A Vac-Lok™ (CIVCO Radiotherapy, Kalona, USA) was used to immobilize our patient. Her arms were placed on the sides away from her body or alternatively above her head by using a wing board. Appropriate sedation was used to keep her stable during the treatment. In a simulation, CT slices 2 mm in thickness were obtained from the mandible to the pelvic brim. The first CT scan was for VMAT planning with heterogeneity corrections but no gating devices. The lung clinical target volume was the entire three-dimensional bilateral lung volume. The second CT scan was a four-dimensional gated scan using the AZ-733 V respiratory gating system (Anzai Medical Systems, Tokyo, Japan).

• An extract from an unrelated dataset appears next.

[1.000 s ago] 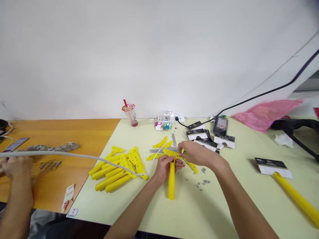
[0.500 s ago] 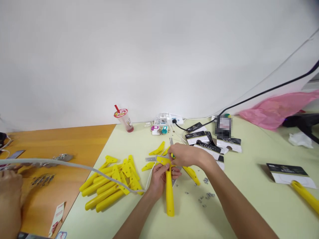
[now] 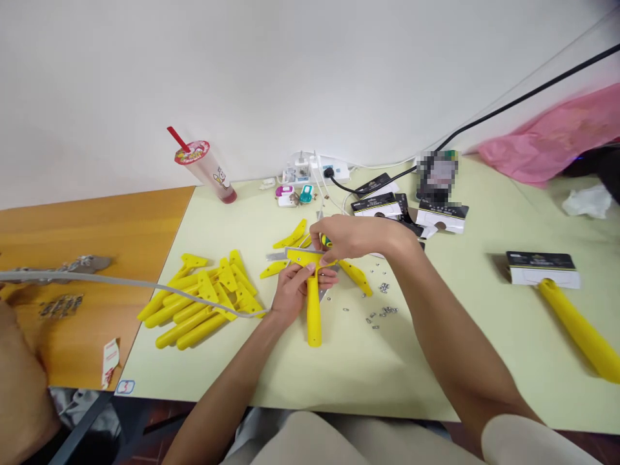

This four-dimensional scan was analyzed for maximum expansion of the lungs in the superoinferior, anteroposterior (AP), and mediolateral dimensions. The lung internal target volume (ITV) was the maximum lung expansion volume defined as the minimum intensity projection bilateral lung volume on four-dimensional CT simulation scans, including lung expansions into the anterior and posterior costophrenic recesses and bilateral hila. The lung planning target volume (PTV) was obtained by a 1-cm expansion of this ITV in all dimensions, but not outside our patient. Then, the PTV was expanded to include the entire vertebrae and mediastinum. The region of the mediastinum included lymph nodes from the sternal manubrium up to 1.5-cm inferior to the carina.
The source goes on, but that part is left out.